The format starts with the following header.[1]

Data type Name Description
UINT16LE Rate Sample rate in Hertz. Typically 11025Hz or 22050Hz, though it can handle 44100Hz.
INT32LE Size Size of file, minus the 12 byte header.
INT32LE UncompSize Bytes required to hold the decompressed data.
UINT8 Flags Two possible flags. Having the first bit enabled indicates stereo sound. Having the second bit enabled switches from 8-bit to 16-bit.
UINT8 AudioType There are three types: 0 = uncompressed (PCM), 1 = WW compressed (sliding buffer), 99 = SOS frame compression (IMA ADPCM)[2]

Following this header are the actual frames of data.

Frames data

Each frame has the following header:

Data type Name Description
UINT16LE CompressedSize Size of compressed data in bytes that follows this header.
UINT16LE DecompressedSize Size of decompressed data.
UINT32LE Magic Magic number. Always has value 0x0000DEAF ("Deaf", get it?)
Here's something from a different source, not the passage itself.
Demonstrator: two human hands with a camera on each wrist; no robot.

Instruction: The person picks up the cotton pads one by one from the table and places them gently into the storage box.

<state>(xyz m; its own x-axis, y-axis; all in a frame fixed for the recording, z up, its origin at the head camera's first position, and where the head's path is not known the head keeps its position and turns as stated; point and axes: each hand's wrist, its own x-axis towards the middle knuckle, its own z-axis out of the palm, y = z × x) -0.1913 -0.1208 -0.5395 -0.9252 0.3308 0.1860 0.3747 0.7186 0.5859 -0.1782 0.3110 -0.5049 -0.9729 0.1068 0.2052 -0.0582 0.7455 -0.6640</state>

If the compression is IMA ADPCM, indicated by compression value 99 (0x63) in the header, then the data contains 4 bit nibbles, which decompress using IMA ADPCM to 16 bit PCM samples.

If the compression is WW compressed, indicated by compression value 1 (0x01), then the data is compressed using a system described in the code as a "sliding window delta compression". The code showing how it works can be found in the released source code. If you can figure out exactly how it works, please update this page.

Links

References

  1. AUDHeaderType in the Red Alert 1 source code.
  2. SCompressType in the Red Alert 1 source code. The mentioned SCOMP_SONARC is unused in the actual code.